Start of The data

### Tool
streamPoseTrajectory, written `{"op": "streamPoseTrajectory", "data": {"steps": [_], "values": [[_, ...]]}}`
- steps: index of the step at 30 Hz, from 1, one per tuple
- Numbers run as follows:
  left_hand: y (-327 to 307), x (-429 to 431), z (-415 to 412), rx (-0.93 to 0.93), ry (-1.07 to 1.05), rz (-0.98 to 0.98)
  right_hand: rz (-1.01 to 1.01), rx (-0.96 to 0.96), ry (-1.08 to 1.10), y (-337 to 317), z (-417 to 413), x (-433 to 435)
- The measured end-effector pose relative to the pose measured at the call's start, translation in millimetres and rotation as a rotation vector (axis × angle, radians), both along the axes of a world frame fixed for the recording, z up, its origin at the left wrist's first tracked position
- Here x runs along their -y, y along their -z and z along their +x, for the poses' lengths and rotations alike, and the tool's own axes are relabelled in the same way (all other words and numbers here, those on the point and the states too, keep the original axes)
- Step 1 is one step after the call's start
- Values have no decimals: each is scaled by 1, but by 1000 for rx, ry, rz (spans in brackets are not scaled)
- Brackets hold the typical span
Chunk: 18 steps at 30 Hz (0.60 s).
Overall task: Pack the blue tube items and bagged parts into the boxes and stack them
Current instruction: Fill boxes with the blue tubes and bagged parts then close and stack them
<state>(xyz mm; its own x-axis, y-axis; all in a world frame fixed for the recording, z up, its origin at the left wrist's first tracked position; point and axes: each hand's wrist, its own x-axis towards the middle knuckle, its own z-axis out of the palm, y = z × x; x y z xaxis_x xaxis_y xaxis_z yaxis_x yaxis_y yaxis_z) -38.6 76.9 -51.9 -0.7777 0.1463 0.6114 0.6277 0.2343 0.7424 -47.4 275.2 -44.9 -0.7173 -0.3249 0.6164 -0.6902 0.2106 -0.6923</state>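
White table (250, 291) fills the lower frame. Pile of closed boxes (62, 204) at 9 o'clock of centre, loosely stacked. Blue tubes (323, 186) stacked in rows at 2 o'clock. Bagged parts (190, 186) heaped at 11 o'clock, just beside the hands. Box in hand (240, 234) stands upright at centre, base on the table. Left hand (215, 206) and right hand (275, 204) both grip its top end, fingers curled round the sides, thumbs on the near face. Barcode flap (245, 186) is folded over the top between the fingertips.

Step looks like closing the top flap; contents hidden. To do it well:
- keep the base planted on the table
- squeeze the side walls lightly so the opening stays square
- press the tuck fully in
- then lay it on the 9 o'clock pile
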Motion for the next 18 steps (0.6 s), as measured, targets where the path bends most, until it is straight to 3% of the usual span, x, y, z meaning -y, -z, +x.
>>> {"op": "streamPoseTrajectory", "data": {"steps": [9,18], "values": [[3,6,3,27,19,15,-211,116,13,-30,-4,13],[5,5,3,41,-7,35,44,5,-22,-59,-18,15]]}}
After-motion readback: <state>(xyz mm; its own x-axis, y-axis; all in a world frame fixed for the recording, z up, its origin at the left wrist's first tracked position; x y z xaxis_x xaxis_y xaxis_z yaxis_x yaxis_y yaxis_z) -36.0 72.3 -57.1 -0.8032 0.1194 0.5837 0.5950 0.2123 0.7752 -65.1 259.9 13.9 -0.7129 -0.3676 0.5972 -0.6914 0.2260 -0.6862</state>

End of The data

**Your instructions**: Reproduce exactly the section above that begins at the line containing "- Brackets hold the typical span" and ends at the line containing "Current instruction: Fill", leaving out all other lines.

**Task answer**:
- Brackets hold the typical span
Chunk: 18 steps at 30 Hz (0.60 s).
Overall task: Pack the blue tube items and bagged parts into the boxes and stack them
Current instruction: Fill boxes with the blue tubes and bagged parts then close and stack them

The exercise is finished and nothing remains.